■ YOUR OBJECTIVE ■
Everything in the data below is left aside except the lines from the one containing "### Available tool" through the one containing "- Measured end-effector"; repeat those exactly.

■ DATASET EXTRACT ■
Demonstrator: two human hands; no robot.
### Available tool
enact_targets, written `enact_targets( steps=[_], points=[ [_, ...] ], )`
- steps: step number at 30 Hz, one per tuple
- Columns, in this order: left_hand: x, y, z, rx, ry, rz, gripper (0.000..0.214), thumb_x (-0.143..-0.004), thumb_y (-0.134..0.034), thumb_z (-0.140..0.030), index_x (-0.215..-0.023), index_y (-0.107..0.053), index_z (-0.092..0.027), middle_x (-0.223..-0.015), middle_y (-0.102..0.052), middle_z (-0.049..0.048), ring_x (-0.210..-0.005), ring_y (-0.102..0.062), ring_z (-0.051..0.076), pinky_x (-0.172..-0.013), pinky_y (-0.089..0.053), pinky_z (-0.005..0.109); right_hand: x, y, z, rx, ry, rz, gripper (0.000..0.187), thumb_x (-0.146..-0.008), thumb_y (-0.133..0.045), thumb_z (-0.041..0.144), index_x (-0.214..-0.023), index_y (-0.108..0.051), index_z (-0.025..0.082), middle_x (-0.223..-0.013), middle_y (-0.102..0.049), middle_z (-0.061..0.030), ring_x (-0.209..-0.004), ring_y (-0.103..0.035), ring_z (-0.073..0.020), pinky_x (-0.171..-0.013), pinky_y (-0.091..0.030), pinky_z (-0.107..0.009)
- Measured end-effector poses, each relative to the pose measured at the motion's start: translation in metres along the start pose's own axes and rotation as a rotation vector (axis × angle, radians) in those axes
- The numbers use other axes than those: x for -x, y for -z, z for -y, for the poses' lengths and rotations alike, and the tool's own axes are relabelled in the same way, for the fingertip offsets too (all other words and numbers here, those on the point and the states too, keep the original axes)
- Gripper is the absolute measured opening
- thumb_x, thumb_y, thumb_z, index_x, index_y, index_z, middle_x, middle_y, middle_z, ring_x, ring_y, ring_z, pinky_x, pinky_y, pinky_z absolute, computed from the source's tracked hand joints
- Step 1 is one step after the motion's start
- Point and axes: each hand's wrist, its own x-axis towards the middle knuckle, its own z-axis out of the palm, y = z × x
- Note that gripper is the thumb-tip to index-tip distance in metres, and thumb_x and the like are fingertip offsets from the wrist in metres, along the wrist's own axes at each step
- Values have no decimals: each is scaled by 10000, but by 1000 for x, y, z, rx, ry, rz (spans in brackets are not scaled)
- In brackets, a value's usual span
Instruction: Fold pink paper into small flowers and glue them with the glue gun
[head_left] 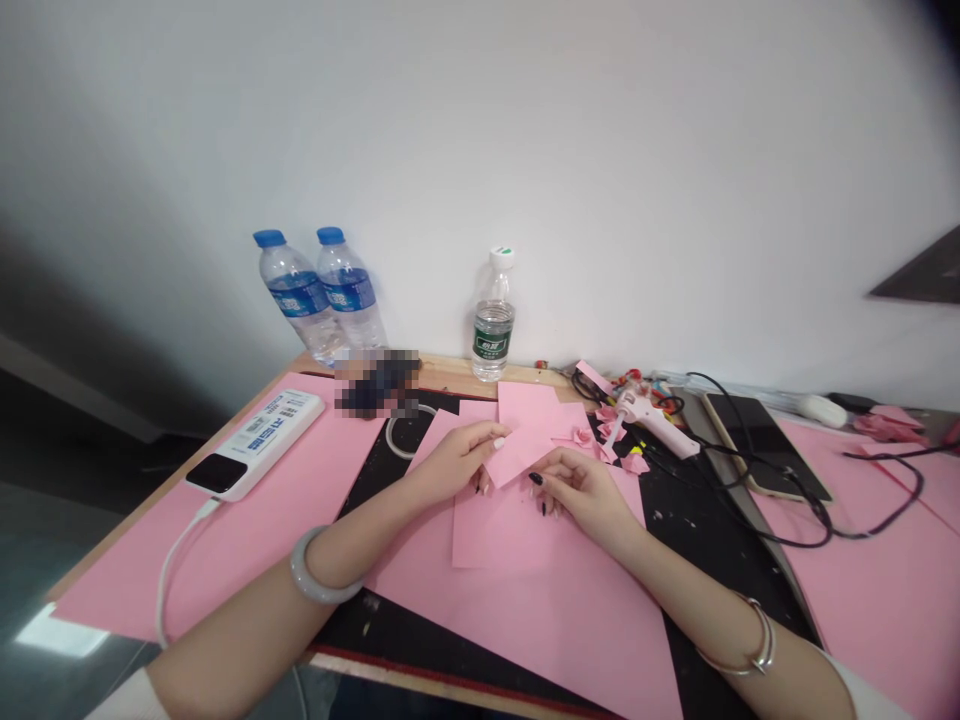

■ PROBLEM SOLUTION ■
### Available tool
enact_targets, written `enact_targets( steps=[_], points=[ [_, ...] ], )`
- steps: step number at 30 Hz, one per tuple
- Columns, in this order: left_hand: x, y, z, rx, ry, rz, gripper (0.000..0.214), thumb_x (-0.143..-0.004), thumb_y (-0.134..0.034), thumb_z (-0.140..0.030), index_x (-0.215..-0.023), index_y (-0.107..0.053), index_z (-0.092..0.027), middle_x (-0.223..-0.015), middle_y (-0.102..0.052), middle_z (-0.049..0.048), ring_x (-0.210..-0.005), ring_y (-0.102..0.062), ring_z (-0.051..0.076), pinky_x (-0.172..-0.013), pinky_y (-0.089..0.053), pinky_z (-0.005..0.109); right_hand: x, y, z, rx, ry, rz, gripper (0.000..0.187), thumb_x (-0.146..-0.008), thumb_y (-0.133..0.045), thumb_z (-0.041..0.144), index_x (-0.214..-0.023), index_y (-0.108..0.051), index_z (-0.025..0.082), middle_x (-0.223..-0.013), middle_y (-0.102..0.049), middle_z (-0.061..0.030), ring_x (-0.209..-0.004), ring_y (-0.103..0.035), ring_z (-0.073..0.020), pinky_x (-0.171..-0.013), pinky_y (-0.091..0.030), pinky_z (-0.107..0.009)
- Measured end-effector poses, each relative to the pose measured at the motion's start: translation in metres along the start pose's own axes and rotation as a rotation vector (axis × angle, radians) in those axes

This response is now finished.